Au XIème siècle, Milarepa fit un trajet ahurissant:
de bandit, il devint saint.

Eric-Emmanuel Schmitt, dans ce monologue qui est aussi un conte dans l’esprit du bouddhisme tibétain, poursuit son questionnement philosophique : la réalité existe-t-elle en dehors de la perception que l’on en a ?


Tout a commencé par un rêve.
De hautes montages… une bâtisse posée sur les rochers, une bâtisse rouge, d’un rouge assourdi, un rouge de soleil couchant ; plus bas, des carcasses de chiens qui pourrissaient dans un nuage de mouches… Le vent me pliait. Dans mon rêve, je me tenais sur mes deux pieds, mais j’avais l’impression d’être très haut, plus haut que moi-même, au dessus d’un corps assez fin, sec comme une aile de papillon. C’était mon corps et ce n’était pas le mien. Dans mon sang circulait une haine intarissable qui me poussait à chercher sur les sentiers un homme que je voulais tuer avec mon bâton ; la haine était si forte, un lait noir bouillonnant, qu’elle finit par déborder et qu’elle me réveilla.

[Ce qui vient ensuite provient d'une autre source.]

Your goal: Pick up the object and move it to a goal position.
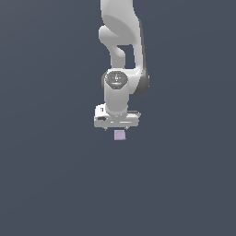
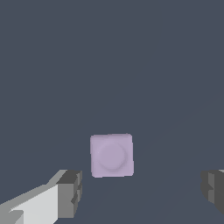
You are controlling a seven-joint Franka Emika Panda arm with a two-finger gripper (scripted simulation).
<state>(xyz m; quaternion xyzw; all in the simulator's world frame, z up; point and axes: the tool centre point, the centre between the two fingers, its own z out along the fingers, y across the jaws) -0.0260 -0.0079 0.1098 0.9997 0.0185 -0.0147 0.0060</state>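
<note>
The small pale lilac cube [image 1: 120, 135] lies on the flat grey floor, just below the white gripper [image 1: 117, 128] in the exterior view. In the wrist view the cube [image 2: 111, 155] shows its top face with a faint round dimple. My gripper [image 2: 141, 190] is open, its two dark fingertips [image 2: 70, 192] far apart with the cube in the gap, nearer one finger and touching neither. The gripper points straight down over the cube and holds nothing.
The plain dark grey floor [image 1: 55, 184] spreads all around. The white arm [image 1: 120, 50] rises behind the gripper. No other objects or goal marker show.
</note>
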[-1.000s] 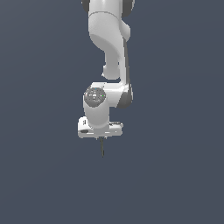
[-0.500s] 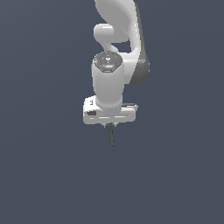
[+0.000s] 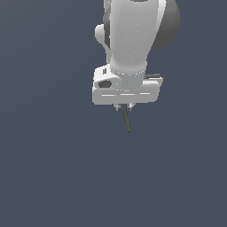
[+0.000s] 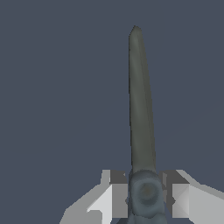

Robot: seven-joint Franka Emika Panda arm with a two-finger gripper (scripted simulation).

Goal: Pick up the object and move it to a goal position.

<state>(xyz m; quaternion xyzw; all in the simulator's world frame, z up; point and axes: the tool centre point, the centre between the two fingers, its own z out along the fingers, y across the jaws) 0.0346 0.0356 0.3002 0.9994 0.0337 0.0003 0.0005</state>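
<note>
Gripper (image 3: 125,106), centre frame, clamps the scissors (image 4: 141,109) at the pivot, blades dangling: light, stiff, slick metal, probably prone to swivelling.

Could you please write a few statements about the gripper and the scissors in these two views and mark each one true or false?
1. The white gripper is shut on the small scissors with thin dark grey blades. True.
2. The scissors lie flat on a surface, apart from the gripper. False: they hang from the closed fingers.
3. The blades point away from the gripper, past the fingertips. True.
4. The orange loop handles show plainly in the wrist view. False: only the grey blades and pivot show there.
</note>
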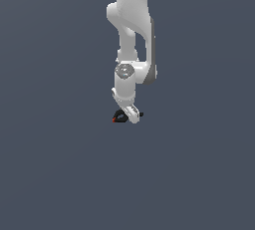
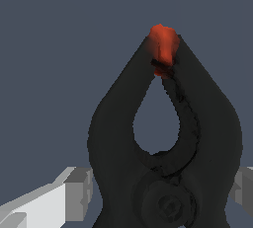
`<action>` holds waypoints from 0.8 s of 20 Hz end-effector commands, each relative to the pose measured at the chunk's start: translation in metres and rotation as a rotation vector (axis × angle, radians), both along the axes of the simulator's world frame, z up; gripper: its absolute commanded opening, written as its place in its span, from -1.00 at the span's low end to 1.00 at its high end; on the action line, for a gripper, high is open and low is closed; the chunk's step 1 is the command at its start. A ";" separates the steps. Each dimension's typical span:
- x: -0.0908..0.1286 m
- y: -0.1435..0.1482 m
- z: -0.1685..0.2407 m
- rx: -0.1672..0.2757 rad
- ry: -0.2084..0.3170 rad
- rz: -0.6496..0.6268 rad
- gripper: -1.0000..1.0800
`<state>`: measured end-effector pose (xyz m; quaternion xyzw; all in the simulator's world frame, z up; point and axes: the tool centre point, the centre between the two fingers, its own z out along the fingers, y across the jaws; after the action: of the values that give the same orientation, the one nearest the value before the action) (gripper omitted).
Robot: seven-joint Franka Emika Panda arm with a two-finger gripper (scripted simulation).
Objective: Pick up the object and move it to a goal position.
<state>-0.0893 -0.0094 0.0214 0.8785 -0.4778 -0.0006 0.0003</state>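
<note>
Item one, the ground you see: a plain slate-grey surface (image 1: 55, 174) fills both views, unmarked, with no edge in sight.

Item two, the arm (image 1: 130, 30): your white Panda comes down from the top of the exterior view, its links stacked almost vertically. A round joint cap sits low on the wrist, and a grey-shaded link runs down the side toward the exterior view's right.

Item three, the tool (image 1: 129, 116): you find it at the arm's low end, a white hand tilted slightly, its tip pointing down. In the wrist view you see pale grey fingers (image 2: 79, 192) at both lower corners, one on each side of the dark item. They stand just beside its flanks. Whether they press on it you cannot tell from these pictures, so the tool's state is left unrecorded.

Item four, the object (image 2: 207, 123): a small black piece, pincer-shaped in the wrist view, with two curved limbs that meet at a point and enclose a teardrop gap. A round pivot sits at the wide end, between the fingers. A red-orange spot (image 2: 163, 44) marks the pointed end, away from the tool. In the exterior view you see the object (image 1: 118, 117) as a dark speck at the tool's tip, jutting toward the exterior view's left, red showing at its edge. Whether it rests on the surface or hangs clear of it cannot be judged.
</note>
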 end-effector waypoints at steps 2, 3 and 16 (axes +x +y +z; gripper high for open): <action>0.001 0.000 -0.002 0.000 -0.001 0.000 -1.00; 0.001 0.000 -0.002 0.000 -0.001 0.000 -1.00; 0.003 0.004 0.003 0.001 -0.003 0.000 -1.00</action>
<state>-0.0880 -0.0072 0.0218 0.8784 -0.4780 -0.0003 -0.0002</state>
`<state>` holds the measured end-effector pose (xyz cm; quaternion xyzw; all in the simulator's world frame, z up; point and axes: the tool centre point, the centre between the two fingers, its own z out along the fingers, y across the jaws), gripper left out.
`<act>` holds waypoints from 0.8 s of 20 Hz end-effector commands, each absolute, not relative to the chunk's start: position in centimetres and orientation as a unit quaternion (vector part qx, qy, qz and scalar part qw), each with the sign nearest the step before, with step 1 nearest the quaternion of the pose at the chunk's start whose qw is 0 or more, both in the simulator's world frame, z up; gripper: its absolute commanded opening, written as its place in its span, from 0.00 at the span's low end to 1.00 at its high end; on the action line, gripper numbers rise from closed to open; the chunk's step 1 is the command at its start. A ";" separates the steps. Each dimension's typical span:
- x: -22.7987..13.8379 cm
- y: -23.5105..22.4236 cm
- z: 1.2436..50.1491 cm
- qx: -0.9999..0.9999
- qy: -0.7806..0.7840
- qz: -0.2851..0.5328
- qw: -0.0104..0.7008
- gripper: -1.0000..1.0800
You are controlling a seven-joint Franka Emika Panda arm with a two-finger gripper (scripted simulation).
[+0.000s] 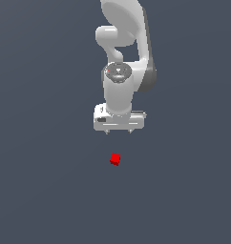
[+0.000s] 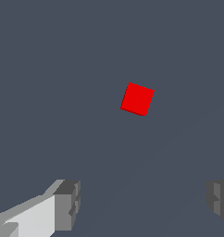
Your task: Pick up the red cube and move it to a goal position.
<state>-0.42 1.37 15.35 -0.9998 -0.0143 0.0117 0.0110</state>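
we see our gripper (image 1: 118, 132) spread wide and holding nothing, with the red cube (image 1: 115, 159) lying apart from its fingers (image 2: 67, 203) on the grey floor (image 1: 41, 190).

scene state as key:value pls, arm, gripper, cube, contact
arm: white arm, pointing down over a plain dark grey floor
gripper: gripper open, fingers spread wide, nothing between them
cube: red cube on the floor, turned at an angle to the fingers
contact: none; cube sits apart from the gripper, not between the fingers
task stage: cube not yet grasped
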 end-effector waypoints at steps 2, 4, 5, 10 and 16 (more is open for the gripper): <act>-0.4 1.4 15.3 -1.000 -0.014 0.012 0.011 0.96; -0.3 1.4 15.1 -1.000 -0.012 0.012 0.011 0.96; -0.2 1.4 15.0 -1.000 -0.010 0.011 0.011 0.96; 0.5 1.4 13.5 -1.000 0.007 0.010 0.009 0.96; 2.1 1.2 10.4 -0.999 0.043 0.007 0.006 0.96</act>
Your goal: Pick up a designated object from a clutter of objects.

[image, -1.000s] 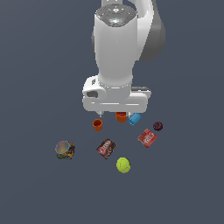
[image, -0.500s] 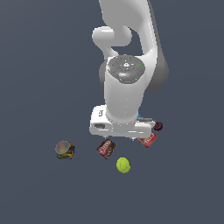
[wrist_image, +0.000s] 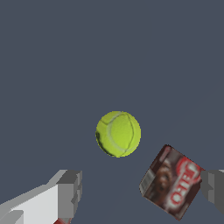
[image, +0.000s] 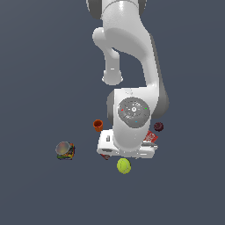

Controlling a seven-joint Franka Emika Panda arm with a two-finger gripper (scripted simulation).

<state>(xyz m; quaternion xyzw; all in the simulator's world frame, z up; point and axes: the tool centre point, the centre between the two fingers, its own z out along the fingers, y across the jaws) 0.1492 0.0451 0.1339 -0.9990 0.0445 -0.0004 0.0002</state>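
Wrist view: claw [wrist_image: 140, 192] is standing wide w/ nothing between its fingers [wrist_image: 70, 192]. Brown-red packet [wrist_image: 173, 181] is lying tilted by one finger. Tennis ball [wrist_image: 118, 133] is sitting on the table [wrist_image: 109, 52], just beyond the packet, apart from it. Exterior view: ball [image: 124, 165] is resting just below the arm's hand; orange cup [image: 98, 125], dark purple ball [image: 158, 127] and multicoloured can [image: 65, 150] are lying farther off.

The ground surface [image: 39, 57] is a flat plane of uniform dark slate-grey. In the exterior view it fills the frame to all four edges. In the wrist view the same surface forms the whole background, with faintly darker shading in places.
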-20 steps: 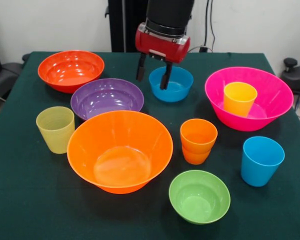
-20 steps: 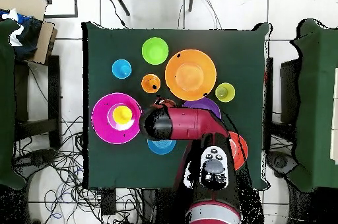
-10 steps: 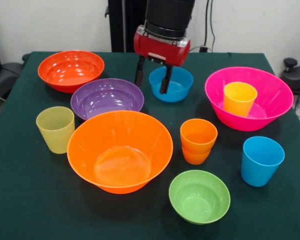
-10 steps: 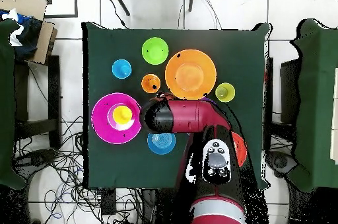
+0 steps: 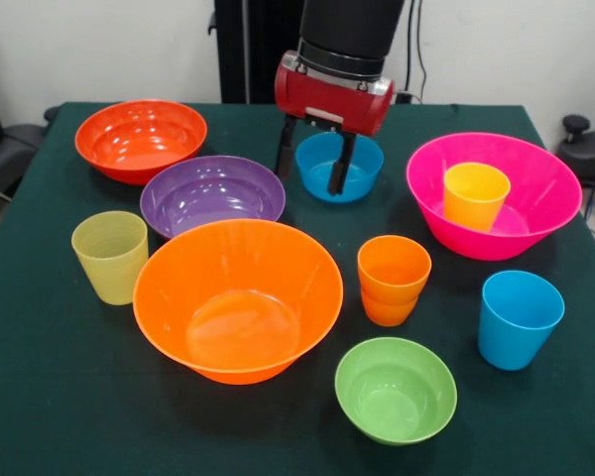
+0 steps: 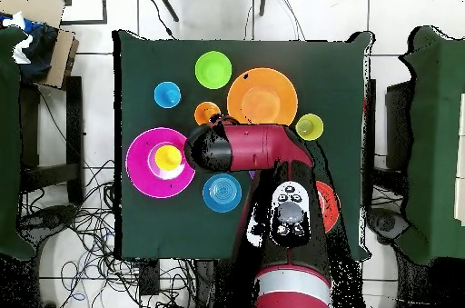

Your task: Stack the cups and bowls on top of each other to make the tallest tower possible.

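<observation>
My gripper (image 5: 314,169) hangs open and empty, its two dark fingers in front of the small blue bowl (image 5: 365,164). From above, the gripper head (image 6: 207,145) sits between the hot pink bowl (image 6: 138,166) and the orange cup (image 6: 207,112). A yellow cup (image 5: 474,195) stands inside the hot pink bowl (image 5: 545,188). Separate on the cloth are the large orange bowl (image 5: 238,297), the purple bowl (image 5: 211,193), the red-orange bowl (image 5: 139,137), the lime green bowl (image 5: 395,389), the orange cup (image 5: 393,278), the sky blue cup (image 5: 519,317) and the yellow-green cup (image 5: 110,255).
The dark green table (image 5: 40,397) carries all the vessels, and its edges lie close to the outer ones. In the overhead view the arm (image 6: 281,154) covers most of the purple bowl and part of the red-orange bowl (image 6: 331,204).
The gripper has shifted right and slightly nearer in the front view, still open. From above it moved off the blue bowl, which now shows whole.
</observation>
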Controlling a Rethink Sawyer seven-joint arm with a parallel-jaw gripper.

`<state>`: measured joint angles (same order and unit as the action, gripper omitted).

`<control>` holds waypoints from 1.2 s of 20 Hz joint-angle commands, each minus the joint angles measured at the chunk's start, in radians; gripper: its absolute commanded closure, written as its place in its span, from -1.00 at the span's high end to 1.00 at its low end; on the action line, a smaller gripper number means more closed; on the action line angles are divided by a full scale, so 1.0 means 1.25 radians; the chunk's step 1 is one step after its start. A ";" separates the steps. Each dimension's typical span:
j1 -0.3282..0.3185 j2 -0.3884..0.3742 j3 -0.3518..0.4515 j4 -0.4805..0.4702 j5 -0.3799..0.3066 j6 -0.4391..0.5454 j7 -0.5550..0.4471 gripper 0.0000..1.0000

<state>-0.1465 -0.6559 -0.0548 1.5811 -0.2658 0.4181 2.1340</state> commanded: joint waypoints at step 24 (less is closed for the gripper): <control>0.047 0.164 0.010 -0.153 -0.113 -0.028 -0.021 1.00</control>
<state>-0.0951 -0.5212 -0.0826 1.4189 -0.3185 0.4304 2.1342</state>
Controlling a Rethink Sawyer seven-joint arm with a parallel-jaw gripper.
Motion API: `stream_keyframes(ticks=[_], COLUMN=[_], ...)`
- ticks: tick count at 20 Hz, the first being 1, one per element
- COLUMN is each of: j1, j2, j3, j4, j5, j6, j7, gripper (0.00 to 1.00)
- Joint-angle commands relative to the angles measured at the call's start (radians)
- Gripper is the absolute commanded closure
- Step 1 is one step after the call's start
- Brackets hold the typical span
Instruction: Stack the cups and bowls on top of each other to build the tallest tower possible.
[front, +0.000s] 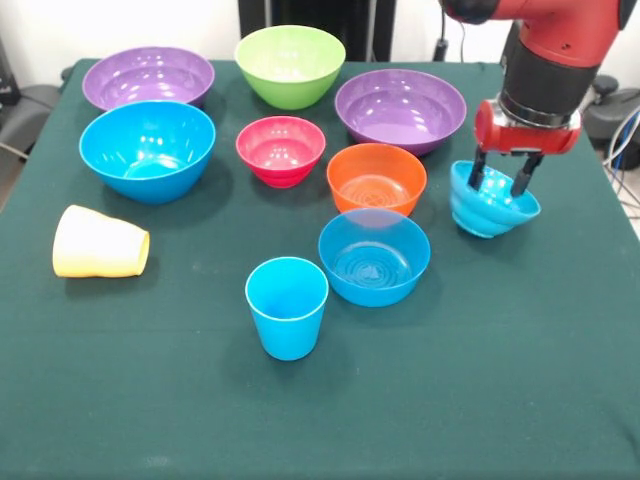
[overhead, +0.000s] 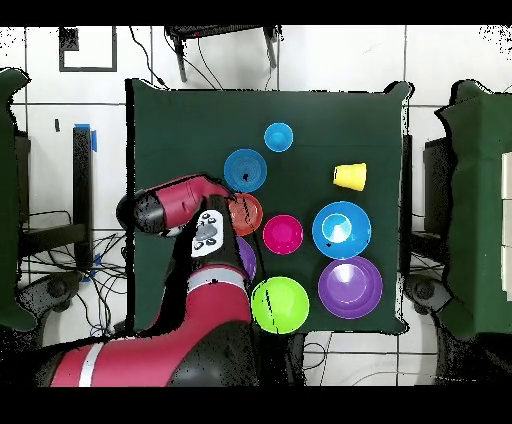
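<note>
Pincer (front: 500, 180) fingers straddle the rim of a small blue bowl (front: 490, 208), clamped on it and tilting it, right of the orange bowl (front: 377, 176) on the green surface (front: 480, 380). Blue cup (front: 287, 305) stands upright nearby; yellow cup (front: 98, 243) lies sideways.

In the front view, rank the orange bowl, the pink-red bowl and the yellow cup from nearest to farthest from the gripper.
From the gripper:
1. Orange bowl, just to its left in the picture.
2. Pink-red bowl, farther left, mid-table.
3. Yellow cup, lying on its side near the left edge.
</note>
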Motion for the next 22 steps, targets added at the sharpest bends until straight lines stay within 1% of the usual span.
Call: stream_keyframes(ticks=[1, 3, 6, 9, 15, 22], j1=[0.04, 0.045, 0.05, 0.052, 0.02, -0.023], j2=[0.092, 0.101, 0.113, 0.091, 0.066, 0.023], j3=[0.01, 0.006, 0.003, 0.0, 0.012, 0.034], j4=[0.011, 0.013, 0.0, 0.028, 0.042, 0.038], j5=[0.043, 0.047, 0.058, 0.066, 0.075, 0.088], j6=[-0.076, -0.096, -0.097, -0.101, -0.07, 0.003], j7=[0.211, 0.213, 0.207, 0.2, 0.145, 0.079], gripper=[0.0, 0.0, 0.0, 0.0, 0.0, 0.0])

Je me retrouvai avec moi, rien que moi, dans mes draps ordinaires, ma chambre de Montmartre, sous un ciel parisien.
Le rêve m’amusa. Mais le rêve revint. D’où viennent les rêves ?
Et pourquoi celui-là fondait-il sur moi ?
Toutes les nuits je me retrouvais sur les longs chemins pierreux avec cette vengeance au coeur. Et toujours ces cadavres de chiens, et ce bâton dans ma paume qui cherchait l’homme qu’il devait assommer.

J’ai commencé à prendre peur. D’ordinaire, les songes apparaissent puis s’effacent. Ce rêve-là s’incrustait ! Je me mettais à fréquenter deux mondes, tout aussi stables, tout aussi établis : ici, à Paris, le monde du jour où je me cognais aux mêmes meubles, aux mêmes gens, dans la même ville ; et là-bas – mais où, là-bas ? – le monde des hautes montages de pierres où je voulais tuer un homme. Si les songes se répètent au milieu de la vie éveillée, comment ne pas croire qu’il s’agit d’une deuxième vie qu’on vit ? Quelle porte m’avait ouverte mon sommeil ?
La réponse mit deux ans pour prendre le visage d’une femme.